Following an introductory statement of the theoretical framework within which he explores various aspects of the peasant situation following the promulgation of the "Great Reforms," Kotsonis analyzes the subject in more depth through chapters utilizing the following periodization: 1. 1861-1895, during which the "Great Reforms" were set in motion; 2. 1895-1904,as Witte attempted to strengthen Russia's peasantry as part of his overall program for modernizing the economy; and 3. 1906-1914, as first Stolypin and later Krivoshein made further attempts to enhance the position of Russia's peasantry. Chapter 4 ("Citizens: Backwardness and Legitimacy in Agronomy and Economics, 1900-1914") introduces the new set of forces which descended upon the Russian countryside: agronomists, economists, and "cooperators," the professionals charged with assisting the peasants in establishing agricultural cooperatives.
The final chapter ("Making Peasants Backward, 1900-1914"), utilizes the various themes from the first four chapters to explain more precisely why the promising programs ostensibly designed to assist Russia's peasants in fact for the most part conspired to "make peasants backward." No element in Russian society--the zemstvo nobility, government ministers and other leaders, the agronomists, and other professionals sent out presumably to assist the peasants -seems to have been able to escape the blinders created by their own prejudices and preconceptions in order to further the peasants' true interests.
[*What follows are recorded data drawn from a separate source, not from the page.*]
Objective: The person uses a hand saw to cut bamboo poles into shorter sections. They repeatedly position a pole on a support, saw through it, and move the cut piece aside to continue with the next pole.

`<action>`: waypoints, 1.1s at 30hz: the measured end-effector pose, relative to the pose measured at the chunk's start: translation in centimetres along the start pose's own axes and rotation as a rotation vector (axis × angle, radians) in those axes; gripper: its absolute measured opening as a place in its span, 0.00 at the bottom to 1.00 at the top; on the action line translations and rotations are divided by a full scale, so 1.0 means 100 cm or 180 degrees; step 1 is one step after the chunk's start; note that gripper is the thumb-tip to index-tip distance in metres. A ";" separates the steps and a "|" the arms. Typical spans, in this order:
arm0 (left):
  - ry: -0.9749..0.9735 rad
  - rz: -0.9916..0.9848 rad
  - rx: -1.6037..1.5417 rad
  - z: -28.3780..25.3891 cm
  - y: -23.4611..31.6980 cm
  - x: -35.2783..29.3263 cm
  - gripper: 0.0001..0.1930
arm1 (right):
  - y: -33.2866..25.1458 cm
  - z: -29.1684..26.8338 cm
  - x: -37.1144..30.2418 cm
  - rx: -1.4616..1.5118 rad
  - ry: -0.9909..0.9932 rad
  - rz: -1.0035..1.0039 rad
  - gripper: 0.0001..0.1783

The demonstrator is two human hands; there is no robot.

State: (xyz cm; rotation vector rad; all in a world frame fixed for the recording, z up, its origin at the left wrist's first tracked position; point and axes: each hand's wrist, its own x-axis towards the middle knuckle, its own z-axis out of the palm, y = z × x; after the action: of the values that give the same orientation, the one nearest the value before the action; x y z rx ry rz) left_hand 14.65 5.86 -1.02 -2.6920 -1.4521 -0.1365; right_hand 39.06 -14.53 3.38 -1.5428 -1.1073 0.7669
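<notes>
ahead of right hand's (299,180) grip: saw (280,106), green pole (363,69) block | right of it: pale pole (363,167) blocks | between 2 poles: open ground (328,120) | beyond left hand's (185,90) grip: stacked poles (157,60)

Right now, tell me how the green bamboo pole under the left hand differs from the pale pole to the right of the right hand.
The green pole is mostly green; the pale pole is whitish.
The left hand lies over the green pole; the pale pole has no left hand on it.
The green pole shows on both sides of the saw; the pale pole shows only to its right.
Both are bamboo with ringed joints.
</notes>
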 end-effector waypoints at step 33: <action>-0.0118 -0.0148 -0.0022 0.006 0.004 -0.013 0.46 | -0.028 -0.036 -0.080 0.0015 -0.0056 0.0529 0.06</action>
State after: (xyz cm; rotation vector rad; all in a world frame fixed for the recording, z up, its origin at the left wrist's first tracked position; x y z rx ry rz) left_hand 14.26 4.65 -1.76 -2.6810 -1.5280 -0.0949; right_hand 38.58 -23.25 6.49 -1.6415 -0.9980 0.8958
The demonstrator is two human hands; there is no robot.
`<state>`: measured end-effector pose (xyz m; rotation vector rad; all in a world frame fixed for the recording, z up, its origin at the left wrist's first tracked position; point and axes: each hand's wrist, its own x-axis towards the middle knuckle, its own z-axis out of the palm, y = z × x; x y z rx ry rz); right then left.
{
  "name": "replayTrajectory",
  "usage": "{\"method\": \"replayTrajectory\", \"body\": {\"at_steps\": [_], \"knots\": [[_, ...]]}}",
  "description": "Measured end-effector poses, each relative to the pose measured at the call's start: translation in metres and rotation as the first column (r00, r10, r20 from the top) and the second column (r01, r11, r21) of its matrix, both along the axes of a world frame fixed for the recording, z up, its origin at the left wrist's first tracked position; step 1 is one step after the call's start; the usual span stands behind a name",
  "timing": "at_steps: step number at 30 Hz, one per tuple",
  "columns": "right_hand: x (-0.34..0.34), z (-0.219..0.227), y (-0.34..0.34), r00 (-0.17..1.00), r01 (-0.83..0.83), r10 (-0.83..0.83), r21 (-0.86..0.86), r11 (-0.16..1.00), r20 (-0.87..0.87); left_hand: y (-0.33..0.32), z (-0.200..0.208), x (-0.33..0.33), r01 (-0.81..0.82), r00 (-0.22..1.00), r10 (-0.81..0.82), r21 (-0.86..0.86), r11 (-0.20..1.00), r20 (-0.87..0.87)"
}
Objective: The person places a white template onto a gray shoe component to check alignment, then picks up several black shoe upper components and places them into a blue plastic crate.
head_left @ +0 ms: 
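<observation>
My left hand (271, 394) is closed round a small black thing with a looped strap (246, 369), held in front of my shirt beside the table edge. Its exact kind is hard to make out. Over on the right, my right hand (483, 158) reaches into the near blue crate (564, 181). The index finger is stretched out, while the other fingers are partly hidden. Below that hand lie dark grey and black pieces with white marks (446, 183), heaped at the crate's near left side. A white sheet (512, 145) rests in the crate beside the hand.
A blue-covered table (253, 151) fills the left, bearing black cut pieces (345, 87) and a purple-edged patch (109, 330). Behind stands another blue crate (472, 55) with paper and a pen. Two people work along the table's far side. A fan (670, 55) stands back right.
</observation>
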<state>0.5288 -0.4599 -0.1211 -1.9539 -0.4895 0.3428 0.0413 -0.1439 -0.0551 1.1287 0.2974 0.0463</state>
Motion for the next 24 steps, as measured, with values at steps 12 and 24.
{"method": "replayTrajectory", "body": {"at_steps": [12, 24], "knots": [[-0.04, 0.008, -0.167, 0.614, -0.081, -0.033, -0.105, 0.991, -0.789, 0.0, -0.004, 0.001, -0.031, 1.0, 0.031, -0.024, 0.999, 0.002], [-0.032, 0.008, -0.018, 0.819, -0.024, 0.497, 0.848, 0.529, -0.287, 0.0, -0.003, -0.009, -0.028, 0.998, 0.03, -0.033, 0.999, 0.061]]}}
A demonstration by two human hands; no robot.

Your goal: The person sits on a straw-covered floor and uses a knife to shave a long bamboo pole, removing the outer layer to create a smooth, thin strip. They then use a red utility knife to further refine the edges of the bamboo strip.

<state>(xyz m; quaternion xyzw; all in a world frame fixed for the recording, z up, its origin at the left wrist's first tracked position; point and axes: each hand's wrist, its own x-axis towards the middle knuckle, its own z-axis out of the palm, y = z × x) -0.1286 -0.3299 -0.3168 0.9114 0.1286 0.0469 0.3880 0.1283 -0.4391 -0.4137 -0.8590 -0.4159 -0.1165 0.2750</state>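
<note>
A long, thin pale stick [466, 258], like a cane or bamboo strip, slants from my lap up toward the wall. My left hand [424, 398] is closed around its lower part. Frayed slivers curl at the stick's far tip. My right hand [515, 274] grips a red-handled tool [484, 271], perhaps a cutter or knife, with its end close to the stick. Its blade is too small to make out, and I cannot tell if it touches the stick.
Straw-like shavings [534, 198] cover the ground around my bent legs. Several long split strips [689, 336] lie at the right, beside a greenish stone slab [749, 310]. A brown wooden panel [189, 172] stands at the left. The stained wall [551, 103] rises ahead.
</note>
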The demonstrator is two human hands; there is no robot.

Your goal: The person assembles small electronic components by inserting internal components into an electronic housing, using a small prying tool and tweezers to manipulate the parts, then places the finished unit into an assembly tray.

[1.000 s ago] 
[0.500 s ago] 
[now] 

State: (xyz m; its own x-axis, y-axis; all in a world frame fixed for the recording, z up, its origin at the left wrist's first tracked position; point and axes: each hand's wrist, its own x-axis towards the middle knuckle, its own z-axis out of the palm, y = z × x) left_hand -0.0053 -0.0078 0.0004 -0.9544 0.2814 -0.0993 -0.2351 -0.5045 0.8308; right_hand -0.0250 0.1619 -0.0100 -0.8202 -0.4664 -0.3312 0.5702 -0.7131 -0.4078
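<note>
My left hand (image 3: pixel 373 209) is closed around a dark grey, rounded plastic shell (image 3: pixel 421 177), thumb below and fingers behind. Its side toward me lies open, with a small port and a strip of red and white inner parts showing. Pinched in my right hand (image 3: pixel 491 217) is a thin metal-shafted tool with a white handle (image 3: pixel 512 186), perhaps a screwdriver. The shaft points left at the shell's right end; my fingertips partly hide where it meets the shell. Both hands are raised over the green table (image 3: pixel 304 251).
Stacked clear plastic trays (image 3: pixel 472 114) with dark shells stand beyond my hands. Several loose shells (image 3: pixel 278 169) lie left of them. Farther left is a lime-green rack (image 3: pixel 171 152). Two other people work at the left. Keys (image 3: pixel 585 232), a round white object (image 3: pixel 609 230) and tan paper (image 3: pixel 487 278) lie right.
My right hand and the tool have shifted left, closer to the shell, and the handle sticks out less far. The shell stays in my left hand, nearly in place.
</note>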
Kotsonis' brief Epilogue suggests some of the implications of all this for rural Russia during World War I, especially its impact on the tumultuous years of 1917-1918.
Permeating the entire book is the overwhelmingly pernicious attitude toward the peasantry held by almost every group bearing some responsibility to assist the peasantry. Through extensive quotations from the writings and speeches of representative individuals, Kotsonis demonstrates this attitude to be a melange of the following specific assumptions: that Russia's peasantry were overwhelmingly illiterate; that they were particularly ignorant in financial matters; that they were therefore in unceasing danger of being exploited and misled by unscrupulous and predatory middlemen, and that they therefore must not be exposed to an impersonal credit market that could only be deleterious to their interests.
Based on these assumptions, the cooperative movement generally focused on bringing professionals down to the peasants in order to guide and protect them, rather than seeking to educate the peasantry and showing them how to more effectively manage their own agricultural activities. Many in the cooperative movement viewed capitalism as a form of predatory power that should not be practiced on or by the peasants except under the close supervision (nadzor) of agronomists and other professionals.
State officials, zemstvo noblemen, and agronomists and other professionals all vied to see which among them should conduct the peasants' affairs for them. Rarely were the peasants involved in the process even consulted on the chance that they might have some useful insights regarding how to improve their lot. Struggles for influence and bureaucratic control took precedence over the interests of the peasants.
Perhaps most ominous of all, Kotsonis suggests, was the attitude with which the various groups responsible for overseeing the peasantry in Russia did so, with attitudes vastly different than those of their counterparts in other parts of Europe. While there were the familiar references to the backwardness and barbarism of peasants in European countries as well, there it was often in a context of the need to mobilize the peasantry into the broader population as a political nation. In Russia, in contrast, the presumption that peasants could not measure up to the requisite standards of citizenship, self-reliance, progress, and rationality produced not only a failure to recognize the possibility of "dynamic transformation of peasants, but often a caste-like reification of them and a justification of permanent administration over them, 'as if by a foreigner'" (p. 134).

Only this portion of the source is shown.